Pierson added she has researched a number of casinos, and almost every one has an Interblock dice game with payouts that don’t match their instructions, including those operated by the Seminole Tribe of Florida. Legal experts say filing civil suits against the tribe is more difficult because of sovereign immunity.
Pierson filed the class-action suit in federal court in South Florida. Interblock games are in many of the nation’s casinos. The company, based in Slovenia, does not release sales figures. Interblock’s top executive in the U.S., John Connelly, based in Las Vegas, did not respond to telephone calls or emails.
South Florida is the typical place for electronic dice because live craps are illegal here.
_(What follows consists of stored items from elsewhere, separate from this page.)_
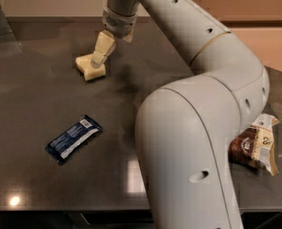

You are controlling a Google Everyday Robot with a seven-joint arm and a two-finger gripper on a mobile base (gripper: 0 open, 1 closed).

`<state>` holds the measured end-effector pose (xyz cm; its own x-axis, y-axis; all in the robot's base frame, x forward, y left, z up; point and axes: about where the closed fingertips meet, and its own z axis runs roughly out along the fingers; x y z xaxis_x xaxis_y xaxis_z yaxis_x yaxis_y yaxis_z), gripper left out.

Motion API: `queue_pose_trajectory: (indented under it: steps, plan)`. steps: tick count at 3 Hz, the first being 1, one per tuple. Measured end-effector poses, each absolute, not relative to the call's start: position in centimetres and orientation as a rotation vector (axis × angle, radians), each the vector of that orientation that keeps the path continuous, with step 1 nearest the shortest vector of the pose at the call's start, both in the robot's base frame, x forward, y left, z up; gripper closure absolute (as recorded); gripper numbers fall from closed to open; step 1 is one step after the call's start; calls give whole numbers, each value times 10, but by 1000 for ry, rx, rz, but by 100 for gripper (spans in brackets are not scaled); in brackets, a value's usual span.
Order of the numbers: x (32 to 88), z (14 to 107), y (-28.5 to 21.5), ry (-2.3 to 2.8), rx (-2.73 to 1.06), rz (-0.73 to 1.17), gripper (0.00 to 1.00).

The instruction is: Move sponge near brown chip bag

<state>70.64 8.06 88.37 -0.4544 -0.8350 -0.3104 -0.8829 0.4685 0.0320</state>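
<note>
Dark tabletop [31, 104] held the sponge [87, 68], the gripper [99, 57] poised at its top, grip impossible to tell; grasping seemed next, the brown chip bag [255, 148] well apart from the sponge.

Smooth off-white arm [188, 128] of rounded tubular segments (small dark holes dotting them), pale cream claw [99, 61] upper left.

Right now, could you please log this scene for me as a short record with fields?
gripper: at the back left of the view, down at the sponge's right side; contact unclear
sponge: back left, lying on the table
brown chip bag: front right, partly hidden by the arm
blue wrapped bar: front left, flat, apart from both
status: sponge far from bag
</note>
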Motion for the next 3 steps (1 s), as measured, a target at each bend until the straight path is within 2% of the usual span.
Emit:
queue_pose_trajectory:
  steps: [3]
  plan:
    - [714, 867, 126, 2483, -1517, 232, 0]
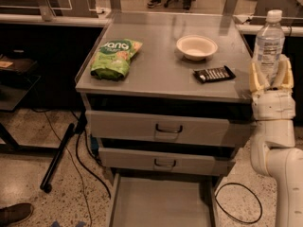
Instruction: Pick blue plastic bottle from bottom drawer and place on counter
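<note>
Tool [271, 69] around bottle [268, 37], beside counter [161, 67]

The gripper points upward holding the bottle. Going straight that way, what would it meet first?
Apparently nothing: above the gripper and its blue plastic bottle, right of the counter, the way looks free up to the picture's top, though depth is unclear.

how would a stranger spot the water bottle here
Start at the grey counter atop the drawer cabinet and look just past its right edge. The blue plastic bottle is upright there in the end effector, the only clear, white-capped item.
</note>
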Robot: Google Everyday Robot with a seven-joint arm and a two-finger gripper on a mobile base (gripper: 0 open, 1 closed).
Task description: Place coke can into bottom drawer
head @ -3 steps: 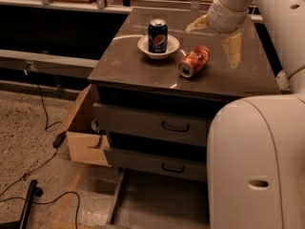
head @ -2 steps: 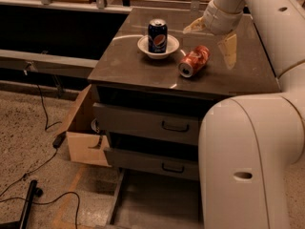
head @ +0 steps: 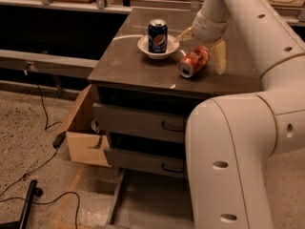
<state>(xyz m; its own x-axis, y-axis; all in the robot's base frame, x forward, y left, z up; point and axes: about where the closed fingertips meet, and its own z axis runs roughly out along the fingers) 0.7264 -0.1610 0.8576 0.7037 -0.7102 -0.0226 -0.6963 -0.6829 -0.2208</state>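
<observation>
The coke can [head: 193, 61] lies on its side on the cabinet top [head: 128, 66], its silver top facing the front. My gripper [head: 201, 46] hangs just behind and over it. It is open, with one tan finger [head: 184, 34] to the can's left and the other finger [head: 218, 56] to its right, neither closed on the can. The bottom drawer [head: 143, 202] is pulled out low at the cabinet's foot, showing a flat grey floor.
A dark blue Pepsi can [head: 157, 36] stands in a white bowl [head: 145, 47] left of the coke can. Two upper drawers [head: 138, 123] with black handles are partly open. A cardboard box [head: 83, 137] sits left of the cabinet. Cables [head: 43, 161] lie on the floor. My arm [head: 238, 156] fills the lower right.
My gripper has moved left and down, closer over the coke can. The can and the Pepsi can have not moved.
</observation>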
Other hot spots for electronic table games include New York and other northeast casinos.
The suit specifically cites mistakes when players use the “buy” bet. Certain bets, for example, pay 2 to 1, or a total of $60 on a $20 bet. But the machines have been showing a $58 return, with $2 (amounting to 5 percent of the $40 won) deducted from the player’s electronically logged total, rather than $1. The suit also notes a 7.5 percent commission on certain other bets.
“The Buy bet is one of the top five best bets on the table,” said Matt Bourie of Hollywood, an avid craps player and assistant editor of the American Casino Guide, which provides information on the nation’s casinos. “To think you’re making a good bet, only to have that much commission taken out, would make the Buy bet something I would then avoid.”
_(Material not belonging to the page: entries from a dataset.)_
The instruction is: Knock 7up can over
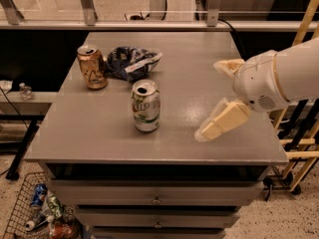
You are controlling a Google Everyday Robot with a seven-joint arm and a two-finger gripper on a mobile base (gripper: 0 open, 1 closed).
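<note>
The 7up can [146,106], white and green with a silver top, stands upright near the middle of the grey table [99,138]. My gripper [210,99] is over the right part of the table, to the right of the can and apart from it. Its two cream fingers [222,122] are spread wide and hold nothing. The white arm comes in from the right edge.
An orange-brown can [91,66] stands upright at the back left. A dark blue snack bag [130,61] lies beside it, behind the 7up can. A wire basket with cans [42,210] sits on the floor at the lower left. A wooden frame [299,133] stands to the right.
</note>
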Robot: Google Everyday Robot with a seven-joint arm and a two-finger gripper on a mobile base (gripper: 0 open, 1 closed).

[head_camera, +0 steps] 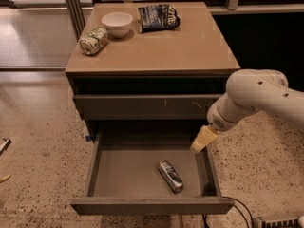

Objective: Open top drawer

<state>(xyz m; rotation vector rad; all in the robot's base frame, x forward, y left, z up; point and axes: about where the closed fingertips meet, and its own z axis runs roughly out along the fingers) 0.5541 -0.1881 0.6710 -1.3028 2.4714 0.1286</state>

Daniel A. Brna, Ramon Fernandez and James E. Scott are named as plaintiffs, with Daren Stabinski listed as co-counsel. Stabinski is a poker player and referred the plaintiffs to Kelley/Uustal.
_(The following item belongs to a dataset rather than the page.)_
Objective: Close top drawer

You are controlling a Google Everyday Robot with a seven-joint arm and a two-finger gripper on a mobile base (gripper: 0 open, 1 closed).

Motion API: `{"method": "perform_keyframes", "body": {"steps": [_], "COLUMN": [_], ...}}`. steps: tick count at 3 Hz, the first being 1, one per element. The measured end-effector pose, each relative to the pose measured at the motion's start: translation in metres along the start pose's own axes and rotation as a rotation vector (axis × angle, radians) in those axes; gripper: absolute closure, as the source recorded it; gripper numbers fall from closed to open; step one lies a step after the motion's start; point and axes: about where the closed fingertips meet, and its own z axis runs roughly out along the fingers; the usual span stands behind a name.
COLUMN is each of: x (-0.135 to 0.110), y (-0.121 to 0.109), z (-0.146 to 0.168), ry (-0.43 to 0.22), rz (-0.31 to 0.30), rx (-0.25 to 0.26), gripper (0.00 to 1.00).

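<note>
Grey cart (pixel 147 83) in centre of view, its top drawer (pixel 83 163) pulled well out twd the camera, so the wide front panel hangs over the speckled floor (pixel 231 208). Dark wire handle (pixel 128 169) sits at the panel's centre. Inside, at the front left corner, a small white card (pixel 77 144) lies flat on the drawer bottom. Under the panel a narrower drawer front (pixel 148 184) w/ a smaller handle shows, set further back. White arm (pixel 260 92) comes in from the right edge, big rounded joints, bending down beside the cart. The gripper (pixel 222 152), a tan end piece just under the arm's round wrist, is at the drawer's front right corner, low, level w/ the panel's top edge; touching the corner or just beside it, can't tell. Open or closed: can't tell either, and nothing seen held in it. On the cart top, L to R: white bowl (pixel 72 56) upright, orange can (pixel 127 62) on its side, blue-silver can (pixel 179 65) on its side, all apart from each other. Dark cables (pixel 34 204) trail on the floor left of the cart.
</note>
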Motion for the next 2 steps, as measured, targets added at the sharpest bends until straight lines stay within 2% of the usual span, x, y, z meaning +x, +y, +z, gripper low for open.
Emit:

It is almost unheard of for a casino game to be shorting patrons. State governments and gambling compliance officers check each machine before it is placed on a casino slot floor, and the inner workings are sealed with a piece of tape; if that tape is ever broken, the machine is taken out of use, for fear of tampering. But the case of the Interblock game doesn’t involve chicanery as much as likely a missed detail, those who work in the industry say. The Isle closed its dice game earlier this week, and by simply correcting the commission procedure, the game could be returned to action, say those familiar with the situation. Whether Interblock takes action to address the complaint or what individual casinos do is still unclear. Any overcharges did not flow back to Interblock, but stayed at the casinos, the suit notes.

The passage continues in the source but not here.